717 more LI homes in foreclosure process

Foreclosures are up around the country and in Long Island where 717 homes started into the process. (2008) Credit: Getty Images
More than 700 mortgage borrowers fell into the foreclosure process on Long Island last month, according to a report released Thursday that also showed the pace of home repossessions slowing.
The 340 new cases in Nassau and 377 in Suffolk are not the highest in recent months, said foreclosure watcher RealtyTrac, but they trump the 537 cases in February 2010.
Some of these latest new cases may be the result of futile, government-led efforts to rescue homeowners, said one court referee, who is an attorney assigned to oversee certain aspects of a foreclosure case.
"It's like a wave produced by the failure of the efforts to keep people in houses, because it just wasn't meant to be," said Paul Costello, a Smithtown-based referee in both counties. "The people shouldn't have been in the houses in the first place, they can't come up with a workable solution to keep them there, or there isn't enough money."
But on the back end of the foreclosure process, four Nassau homes and 30 Suffolk ones were taken back by lenders last month, RealtyTrac said.
Repossessions have decreased since the 145 cases in October, when three major lenders temporarily froze their foreclosure auctions. This came after employees said they signed thousands of foreclosure-related documents monthly without verifying their accuracy. New York's chief judge then ordered lenders' attorneys to submit sworn statements saying they've taken steps to confirm details in the cases.
The foreclosure data support the projections of some experts that a housing recovery is years away.
In a push to renew expiring funding for homeowner counseling programs, the nonprofit Empire Justice Center Wednesday released data that projected a "foreclosure tsunami."

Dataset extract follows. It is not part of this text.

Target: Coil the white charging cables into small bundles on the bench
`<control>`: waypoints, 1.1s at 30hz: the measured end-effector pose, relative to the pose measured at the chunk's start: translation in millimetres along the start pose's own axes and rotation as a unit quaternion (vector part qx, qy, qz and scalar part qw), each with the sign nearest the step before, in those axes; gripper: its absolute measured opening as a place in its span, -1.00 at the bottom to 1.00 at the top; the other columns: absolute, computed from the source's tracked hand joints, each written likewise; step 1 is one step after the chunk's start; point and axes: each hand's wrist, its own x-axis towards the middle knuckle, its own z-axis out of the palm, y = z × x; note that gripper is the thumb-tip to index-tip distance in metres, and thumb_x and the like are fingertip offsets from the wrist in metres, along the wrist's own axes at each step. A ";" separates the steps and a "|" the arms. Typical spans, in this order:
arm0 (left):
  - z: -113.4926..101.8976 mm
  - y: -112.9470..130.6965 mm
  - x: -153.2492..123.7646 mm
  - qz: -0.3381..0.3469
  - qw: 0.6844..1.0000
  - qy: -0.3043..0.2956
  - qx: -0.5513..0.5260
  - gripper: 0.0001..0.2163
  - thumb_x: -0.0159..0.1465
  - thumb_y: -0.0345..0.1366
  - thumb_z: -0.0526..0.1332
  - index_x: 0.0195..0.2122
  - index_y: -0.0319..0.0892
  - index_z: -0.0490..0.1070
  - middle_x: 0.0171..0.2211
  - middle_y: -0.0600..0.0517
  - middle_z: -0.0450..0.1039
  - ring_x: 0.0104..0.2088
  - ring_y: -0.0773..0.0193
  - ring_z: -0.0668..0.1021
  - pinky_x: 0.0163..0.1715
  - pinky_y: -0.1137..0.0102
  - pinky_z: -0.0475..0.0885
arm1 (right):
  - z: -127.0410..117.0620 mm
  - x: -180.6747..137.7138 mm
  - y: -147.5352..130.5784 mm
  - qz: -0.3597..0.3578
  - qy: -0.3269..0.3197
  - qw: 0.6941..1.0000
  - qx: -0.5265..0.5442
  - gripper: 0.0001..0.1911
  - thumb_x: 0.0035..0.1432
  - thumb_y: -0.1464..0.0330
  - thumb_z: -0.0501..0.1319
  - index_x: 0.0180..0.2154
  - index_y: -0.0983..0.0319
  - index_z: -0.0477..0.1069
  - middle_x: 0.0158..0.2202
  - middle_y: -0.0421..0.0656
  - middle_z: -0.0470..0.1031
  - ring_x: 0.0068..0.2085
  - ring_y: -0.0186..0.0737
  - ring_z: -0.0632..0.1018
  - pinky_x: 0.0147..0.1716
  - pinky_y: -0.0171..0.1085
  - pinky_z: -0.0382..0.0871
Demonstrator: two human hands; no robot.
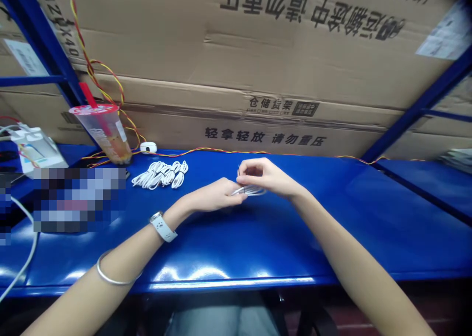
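A small loop of thin white cable lies low over the blue bench top, held between my two hands. My right hand pinches it from above, and a thin dark wire tip sticks up by its fingers. My left hand comes in from the left, its fingertips on the cable's near end. A bundle of several coiled white cables lies farther left on the bench, apart from both hands.
A plastic cup with a red straw and a twisted red-and-yellow wire stand along the bench's back edge. Cardboard cartons and blue shelf uprights rise behind. A pixelated patch hides part of the left bench.
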 end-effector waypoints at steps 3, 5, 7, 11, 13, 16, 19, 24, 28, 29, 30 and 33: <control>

In September it pulled data on 1.5 million mortgages in the state, or about 55 percent of New York's mortgages, and found 79,739 in the foreclosure process, the report said. Payments on another 68,852 loans were at least 90 days late, which is when most lenders start foreclosure proceedings, it said.
Long Island had more than 26,079 homes in the foreclosure process last fall, with payments on another 20,985 loans at least 90 days past due, the center's figures show.
Since 2008, the state Division of Housing and Community Renewal has sent $42 million to housing nonprofits to help borrowers. A state spokeswoman said that came from federal funding that expires this year and Gov. Andrew M. Cuomo's proposed budget does not continue funding.
"We can't let up," said Ruhi Maker, senior attorney at the Empire nonprofit, a public interest law firm. "We are not even halfway through the foreclosure crisis, and it's gaining on us."